HOW TO COMPLETE THIS TASK :: For every line in the material below that holds "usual", report the line.

+++

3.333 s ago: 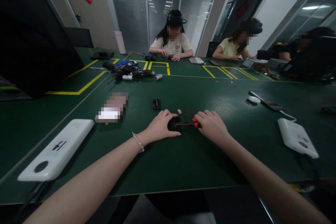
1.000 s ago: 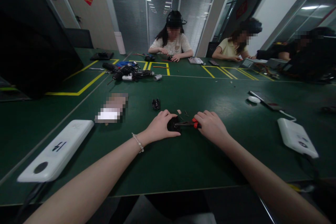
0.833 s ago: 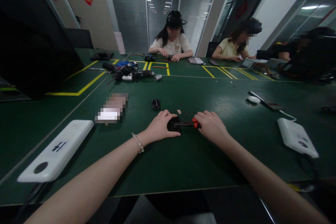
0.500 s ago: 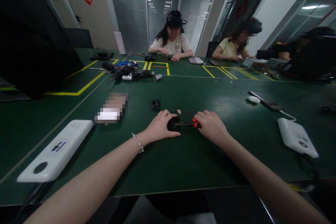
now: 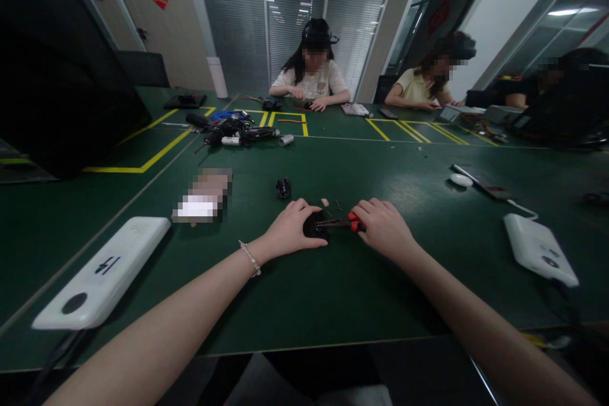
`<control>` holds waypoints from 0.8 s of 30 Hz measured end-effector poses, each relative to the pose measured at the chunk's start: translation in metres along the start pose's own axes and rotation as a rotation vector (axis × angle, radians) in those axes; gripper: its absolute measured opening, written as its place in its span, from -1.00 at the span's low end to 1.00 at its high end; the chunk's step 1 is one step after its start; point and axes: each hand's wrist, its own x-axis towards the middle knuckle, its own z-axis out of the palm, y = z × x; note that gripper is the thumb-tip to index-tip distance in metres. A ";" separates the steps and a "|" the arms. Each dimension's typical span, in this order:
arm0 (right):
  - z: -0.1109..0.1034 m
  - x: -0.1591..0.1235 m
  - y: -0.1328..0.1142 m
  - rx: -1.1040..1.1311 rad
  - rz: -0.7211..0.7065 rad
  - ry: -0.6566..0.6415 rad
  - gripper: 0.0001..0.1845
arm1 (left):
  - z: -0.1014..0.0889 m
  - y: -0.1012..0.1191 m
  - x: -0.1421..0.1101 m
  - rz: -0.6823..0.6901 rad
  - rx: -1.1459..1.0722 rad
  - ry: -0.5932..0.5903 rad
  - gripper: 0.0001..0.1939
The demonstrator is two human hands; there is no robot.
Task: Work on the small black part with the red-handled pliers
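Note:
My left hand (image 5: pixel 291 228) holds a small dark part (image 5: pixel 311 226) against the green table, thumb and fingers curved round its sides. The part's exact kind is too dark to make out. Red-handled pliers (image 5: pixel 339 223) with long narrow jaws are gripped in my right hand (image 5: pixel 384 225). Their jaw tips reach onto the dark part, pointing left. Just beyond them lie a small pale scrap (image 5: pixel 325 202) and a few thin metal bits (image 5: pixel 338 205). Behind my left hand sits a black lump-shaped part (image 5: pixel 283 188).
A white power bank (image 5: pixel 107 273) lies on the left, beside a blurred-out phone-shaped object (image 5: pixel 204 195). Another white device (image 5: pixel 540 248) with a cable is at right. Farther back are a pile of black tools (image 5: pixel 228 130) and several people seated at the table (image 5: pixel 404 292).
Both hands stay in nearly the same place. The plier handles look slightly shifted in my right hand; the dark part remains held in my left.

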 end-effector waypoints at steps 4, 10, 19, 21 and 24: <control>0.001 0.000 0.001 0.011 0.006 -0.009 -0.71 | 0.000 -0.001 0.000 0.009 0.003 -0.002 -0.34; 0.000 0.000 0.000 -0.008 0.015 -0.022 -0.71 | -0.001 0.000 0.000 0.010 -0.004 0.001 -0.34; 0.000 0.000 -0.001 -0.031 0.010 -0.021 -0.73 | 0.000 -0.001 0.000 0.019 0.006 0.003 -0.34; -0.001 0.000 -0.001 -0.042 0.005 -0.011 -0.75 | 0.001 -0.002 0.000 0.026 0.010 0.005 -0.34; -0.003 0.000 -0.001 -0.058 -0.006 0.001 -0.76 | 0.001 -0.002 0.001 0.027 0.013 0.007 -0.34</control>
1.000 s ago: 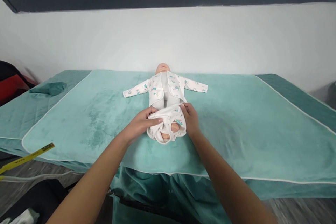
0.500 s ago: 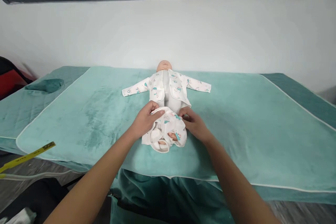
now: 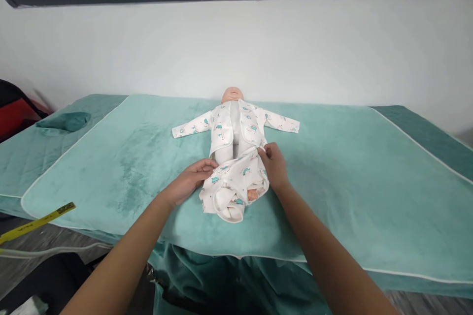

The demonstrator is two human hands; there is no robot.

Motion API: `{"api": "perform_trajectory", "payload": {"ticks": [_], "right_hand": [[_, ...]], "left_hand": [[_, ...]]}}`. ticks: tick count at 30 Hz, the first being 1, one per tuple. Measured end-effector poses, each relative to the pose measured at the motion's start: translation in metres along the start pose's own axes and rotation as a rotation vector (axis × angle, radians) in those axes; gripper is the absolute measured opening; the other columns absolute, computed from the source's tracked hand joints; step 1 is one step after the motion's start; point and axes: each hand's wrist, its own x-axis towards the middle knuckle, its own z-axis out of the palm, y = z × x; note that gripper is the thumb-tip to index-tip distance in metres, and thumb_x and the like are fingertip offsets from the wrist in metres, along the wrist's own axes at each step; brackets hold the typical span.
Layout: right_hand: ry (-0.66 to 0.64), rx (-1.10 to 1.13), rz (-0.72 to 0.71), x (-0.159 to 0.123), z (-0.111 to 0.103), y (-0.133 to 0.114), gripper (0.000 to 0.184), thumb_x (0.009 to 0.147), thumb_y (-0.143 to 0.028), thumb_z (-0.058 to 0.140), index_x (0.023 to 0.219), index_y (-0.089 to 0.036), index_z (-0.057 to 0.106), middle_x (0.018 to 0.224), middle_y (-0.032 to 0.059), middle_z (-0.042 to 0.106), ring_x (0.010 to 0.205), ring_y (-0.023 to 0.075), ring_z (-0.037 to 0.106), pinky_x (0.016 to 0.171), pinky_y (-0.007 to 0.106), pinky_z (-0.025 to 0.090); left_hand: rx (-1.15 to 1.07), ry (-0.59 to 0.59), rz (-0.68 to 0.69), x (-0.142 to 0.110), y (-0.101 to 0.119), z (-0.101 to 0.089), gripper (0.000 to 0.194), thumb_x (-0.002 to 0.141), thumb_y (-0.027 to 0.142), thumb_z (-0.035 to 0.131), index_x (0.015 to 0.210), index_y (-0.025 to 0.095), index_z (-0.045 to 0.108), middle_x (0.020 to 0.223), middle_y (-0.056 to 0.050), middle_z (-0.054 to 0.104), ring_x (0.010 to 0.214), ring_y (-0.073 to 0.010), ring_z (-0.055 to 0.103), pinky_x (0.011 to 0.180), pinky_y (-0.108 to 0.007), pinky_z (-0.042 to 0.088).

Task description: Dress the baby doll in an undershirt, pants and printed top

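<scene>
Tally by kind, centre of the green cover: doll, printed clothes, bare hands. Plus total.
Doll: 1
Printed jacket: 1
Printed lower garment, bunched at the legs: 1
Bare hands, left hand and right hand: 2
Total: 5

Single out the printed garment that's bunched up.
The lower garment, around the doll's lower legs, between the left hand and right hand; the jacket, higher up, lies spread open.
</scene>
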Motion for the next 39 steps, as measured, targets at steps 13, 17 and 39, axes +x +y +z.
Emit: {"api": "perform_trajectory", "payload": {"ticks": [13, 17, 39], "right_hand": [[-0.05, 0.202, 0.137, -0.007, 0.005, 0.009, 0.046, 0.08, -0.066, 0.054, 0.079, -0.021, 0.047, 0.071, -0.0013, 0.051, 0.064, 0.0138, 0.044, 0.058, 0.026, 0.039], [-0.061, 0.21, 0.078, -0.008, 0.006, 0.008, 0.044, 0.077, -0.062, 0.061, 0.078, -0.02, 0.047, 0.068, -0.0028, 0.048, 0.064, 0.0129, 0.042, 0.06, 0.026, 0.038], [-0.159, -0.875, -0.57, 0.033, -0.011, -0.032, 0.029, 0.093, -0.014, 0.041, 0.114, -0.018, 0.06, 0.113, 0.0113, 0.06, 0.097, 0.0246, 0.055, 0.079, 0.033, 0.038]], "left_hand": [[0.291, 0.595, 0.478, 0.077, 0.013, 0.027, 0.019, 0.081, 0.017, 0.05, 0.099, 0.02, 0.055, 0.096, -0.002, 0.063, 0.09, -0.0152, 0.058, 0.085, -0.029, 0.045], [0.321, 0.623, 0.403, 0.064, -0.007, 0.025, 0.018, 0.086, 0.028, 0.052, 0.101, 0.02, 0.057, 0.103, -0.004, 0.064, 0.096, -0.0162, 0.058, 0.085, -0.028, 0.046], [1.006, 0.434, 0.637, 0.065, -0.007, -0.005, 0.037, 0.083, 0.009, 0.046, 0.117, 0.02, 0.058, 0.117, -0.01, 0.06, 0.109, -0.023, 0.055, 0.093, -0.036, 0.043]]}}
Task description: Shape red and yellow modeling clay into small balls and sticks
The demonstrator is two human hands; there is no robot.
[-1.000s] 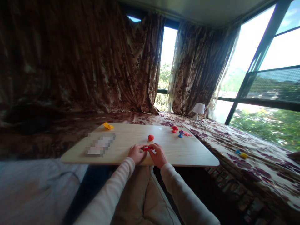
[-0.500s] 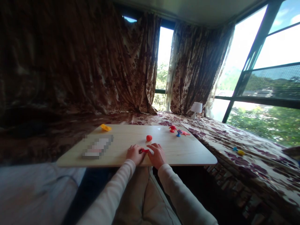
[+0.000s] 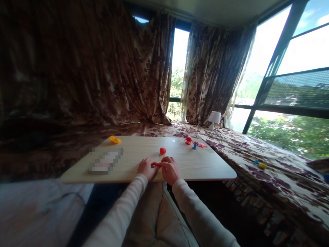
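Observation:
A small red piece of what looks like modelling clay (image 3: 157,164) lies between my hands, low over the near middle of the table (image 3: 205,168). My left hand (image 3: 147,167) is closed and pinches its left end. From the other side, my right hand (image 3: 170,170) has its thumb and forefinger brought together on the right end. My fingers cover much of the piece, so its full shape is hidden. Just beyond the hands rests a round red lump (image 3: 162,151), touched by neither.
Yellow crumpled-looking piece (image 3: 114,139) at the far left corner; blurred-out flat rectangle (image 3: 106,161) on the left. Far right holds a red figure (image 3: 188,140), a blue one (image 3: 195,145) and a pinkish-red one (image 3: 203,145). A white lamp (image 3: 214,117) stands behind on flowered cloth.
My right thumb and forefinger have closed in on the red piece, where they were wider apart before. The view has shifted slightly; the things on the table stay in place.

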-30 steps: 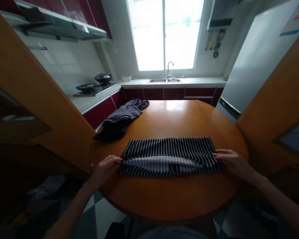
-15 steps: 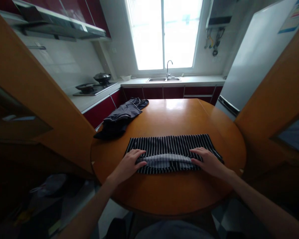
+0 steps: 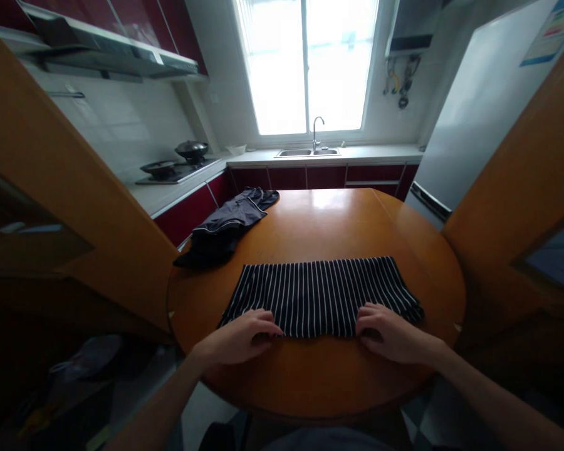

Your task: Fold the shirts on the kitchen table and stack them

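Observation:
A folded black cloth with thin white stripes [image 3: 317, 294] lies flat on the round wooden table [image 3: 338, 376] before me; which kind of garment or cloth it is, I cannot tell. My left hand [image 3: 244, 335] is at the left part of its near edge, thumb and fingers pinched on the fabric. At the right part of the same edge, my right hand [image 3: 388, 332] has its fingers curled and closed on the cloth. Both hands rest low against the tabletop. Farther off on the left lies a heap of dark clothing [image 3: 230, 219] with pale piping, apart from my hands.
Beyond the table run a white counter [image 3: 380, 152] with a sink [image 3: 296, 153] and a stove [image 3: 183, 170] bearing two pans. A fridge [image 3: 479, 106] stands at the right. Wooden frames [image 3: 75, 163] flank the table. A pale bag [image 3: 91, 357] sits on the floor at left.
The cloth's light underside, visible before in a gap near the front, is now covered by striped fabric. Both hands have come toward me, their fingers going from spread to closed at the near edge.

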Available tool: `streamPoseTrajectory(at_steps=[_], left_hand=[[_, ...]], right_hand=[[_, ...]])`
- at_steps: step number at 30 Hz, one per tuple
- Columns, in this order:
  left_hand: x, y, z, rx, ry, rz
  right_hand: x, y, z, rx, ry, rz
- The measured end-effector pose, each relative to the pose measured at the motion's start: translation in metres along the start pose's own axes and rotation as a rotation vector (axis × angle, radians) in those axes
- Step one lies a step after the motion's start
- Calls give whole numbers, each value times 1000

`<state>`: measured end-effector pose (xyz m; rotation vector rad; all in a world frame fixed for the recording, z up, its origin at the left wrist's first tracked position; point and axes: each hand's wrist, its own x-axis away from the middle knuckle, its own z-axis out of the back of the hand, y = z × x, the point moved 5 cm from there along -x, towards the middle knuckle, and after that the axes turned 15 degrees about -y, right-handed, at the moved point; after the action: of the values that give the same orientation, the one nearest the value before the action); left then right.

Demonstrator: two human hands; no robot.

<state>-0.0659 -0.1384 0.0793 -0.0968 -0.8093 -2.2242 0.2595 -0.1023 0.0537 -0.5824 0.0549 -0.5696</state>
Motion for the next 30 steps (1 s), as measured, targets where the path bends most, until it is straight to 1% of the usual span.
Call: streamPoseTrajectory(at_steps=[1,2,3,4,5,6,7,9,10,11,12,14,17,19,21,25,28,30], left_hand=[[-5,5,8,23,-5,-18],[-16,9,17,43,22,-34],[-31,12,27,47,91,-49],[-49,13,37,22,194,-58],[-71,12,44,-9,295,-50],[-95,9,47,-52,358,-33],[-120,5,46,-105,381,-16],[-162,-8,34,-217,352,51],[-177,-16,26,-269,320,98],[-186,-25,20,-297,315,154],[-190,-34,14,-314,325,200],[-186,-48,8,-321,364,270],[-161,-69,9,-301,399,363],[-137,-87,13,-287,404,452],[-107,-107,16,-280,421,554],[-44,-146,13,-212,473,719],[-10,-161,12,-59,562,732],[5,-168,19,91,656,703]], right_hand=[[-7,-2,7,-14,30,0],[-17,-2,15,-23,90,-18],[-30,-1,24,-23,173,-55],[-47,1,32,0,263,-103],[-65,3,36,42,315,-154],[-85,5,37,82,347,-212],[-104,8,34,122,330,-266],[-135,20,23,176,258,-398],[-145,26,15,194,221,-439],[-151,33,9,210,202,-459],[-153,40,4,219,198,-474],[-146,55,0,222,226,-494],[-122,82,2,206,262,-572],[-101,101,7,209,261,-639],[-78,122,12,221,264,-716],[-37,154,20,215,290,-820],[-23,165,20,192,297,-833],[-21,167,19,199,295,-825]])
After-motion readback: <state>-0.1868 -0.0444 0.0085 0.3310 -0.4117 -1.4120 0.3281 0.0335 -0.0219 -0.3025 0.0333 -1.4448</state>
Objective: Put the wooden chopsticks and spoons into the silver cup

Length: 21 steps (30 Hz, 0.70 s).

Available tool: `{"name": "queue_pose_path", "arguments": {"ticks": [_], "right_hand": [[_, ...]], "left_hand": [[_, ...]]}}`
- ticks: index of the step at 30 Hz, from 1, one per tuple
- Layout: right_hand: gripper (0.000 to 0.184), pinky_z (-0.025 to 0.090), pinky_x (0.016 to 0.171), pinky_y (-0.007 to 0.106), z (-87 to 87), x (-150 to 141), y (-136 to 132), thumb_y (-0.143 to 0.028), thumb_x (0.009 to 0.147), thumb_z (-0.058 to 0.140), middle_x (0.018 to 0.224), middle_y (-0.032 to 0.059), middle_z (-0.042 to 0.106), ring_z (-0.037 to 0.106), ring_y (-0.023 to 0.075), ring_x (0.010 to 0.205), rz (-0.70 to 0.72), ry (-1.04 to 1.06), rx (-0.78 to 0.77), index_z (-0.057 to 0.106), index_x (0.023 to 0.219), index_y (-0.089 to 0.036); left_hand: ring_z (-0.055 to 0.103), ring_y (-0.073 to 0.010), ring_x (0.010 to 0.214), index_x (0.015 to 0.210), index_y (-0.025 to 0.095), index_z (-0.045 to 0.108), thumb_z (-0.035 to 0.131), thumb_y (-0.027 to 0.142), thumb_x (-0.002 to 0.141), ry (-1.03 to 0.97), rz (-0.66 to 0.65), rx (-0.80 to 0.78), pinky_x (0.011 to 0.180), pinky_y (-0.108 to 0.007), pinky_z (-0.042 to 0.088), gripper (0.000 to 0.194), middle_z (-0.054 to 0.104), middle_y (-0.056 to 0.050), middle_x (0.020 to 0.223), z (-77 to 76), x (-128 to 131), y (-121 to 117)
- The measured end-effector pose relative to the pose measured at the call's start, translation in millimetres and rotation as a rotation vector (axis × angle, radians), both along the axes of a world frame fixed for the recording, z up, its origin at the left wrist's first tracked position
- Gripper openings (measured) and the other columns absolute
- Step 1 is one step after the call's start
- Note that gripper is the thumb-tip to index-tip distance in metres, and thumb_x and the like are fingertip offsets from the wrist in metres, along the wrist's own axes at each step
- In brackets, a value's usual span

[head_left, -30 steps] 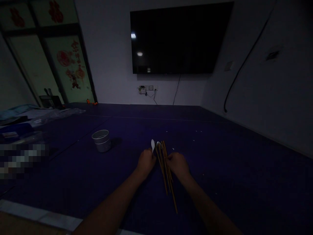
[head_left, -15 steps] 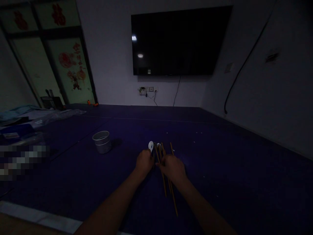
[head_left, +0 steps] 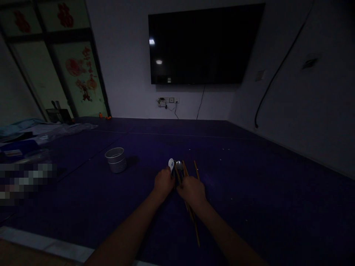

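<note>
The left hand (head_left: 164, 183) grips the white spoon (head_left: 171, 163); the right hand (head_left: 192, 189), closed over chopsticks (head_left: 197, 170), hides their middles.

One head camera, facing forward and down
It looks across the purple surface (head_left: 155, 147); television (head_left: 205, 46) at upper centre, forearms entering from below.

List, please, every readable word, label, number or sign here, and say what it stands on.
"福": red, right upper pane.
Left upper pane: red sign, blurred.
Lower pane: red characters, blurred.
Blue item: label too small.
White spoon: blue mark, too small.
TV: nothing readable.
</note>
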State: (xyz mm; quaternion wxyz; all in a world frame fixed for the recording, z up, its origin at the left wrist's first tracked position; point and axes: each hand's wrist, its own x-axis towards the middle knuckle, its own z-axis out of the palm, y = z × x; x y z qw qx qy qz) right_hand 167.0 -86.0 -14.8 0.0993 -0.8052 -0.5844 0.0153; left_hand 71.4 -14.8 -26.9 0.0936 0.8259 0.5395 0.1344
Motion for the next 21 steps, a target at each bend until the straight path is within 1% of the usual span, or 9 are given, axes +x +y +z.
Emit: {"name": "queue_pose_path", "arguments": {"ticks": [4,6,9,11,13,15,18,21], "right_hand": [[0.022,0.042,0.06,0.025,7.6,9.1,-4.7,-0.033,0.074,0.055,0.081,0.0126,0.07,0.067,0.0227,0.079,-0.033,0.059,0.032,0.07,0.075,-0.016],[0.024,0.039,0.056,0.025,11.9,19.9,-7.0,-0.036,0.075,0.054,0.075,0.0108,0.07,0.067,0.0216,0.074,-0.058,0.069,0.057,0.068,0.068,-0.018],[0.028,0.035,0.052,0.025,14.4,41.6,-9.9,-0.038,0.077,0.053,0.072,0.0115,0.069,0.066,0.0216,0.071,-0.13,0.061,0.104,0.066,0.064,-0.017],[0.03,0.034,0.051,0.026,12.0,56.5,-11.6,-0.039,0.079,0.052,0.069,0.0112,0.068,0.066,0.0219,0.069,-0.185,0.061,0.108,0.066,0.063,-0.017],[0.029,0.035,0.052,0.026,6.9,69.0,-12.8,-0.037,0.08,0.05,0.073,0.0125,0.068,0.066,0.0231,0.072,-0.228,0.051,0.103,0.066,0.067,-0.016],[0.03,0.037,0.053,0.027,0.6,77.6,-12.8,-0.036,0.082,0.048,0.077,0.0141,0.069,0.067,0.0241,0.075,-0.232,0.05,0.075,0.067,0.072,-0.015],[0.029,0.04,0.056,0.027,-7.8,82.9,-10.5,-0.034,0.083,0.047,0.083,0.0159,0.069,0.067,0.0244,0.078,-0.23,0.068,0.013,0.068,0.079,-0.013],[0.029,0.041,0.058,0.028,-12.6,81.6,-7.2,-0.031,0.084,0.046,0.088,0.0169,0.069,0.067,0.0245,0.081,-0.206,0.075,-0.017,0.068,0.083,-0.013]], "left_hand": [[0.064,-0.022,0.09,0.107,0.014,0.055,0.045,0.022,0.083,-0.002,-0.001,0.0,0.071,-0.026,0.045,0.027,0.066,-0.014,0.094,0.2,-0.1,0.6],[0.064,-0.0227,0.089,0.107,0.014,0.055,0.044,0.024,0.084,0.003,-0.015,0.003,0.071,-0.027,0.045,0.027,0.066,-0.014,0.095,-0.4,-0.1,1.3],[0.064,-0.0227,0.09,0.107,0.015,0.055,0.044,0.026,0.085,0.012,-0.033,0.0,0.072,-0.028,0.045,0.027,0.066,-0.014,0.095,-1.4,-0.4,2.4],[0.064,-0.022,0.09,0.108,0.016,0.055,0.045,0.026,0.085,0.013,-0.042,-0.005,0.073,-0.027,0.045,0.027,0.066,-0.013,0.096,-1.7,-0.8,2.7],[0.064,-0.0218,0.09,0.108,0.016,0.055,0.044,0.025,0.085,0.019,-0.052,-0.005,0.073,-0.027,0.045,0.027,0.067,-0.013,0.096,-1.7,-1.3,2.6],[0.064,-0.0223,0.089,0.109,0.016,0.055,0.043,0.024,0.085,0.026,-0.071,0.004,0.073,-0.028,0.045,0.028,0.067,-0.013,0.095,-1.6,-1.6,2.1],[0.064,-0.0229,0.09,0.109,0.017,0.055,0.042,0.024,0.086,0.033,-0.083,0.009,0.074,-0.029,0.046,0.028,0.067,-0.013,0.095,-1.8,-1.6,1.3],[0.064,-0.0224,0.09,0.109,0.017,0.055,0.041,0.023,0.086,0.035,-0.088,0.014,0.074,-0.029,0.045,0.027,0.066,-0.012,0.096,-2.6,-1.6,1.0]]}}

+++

THE ANSWER ::
Motion for the next 30 steps (1 s), as measured, targets where the path bends most, until it is straight to 1% of the usual span.
- In brackets, a value's usual span
Motion for the next 21 steps, a target at each bend until the straight path is within 1% of the usual span, or 9 are given, axes +x +y +z.

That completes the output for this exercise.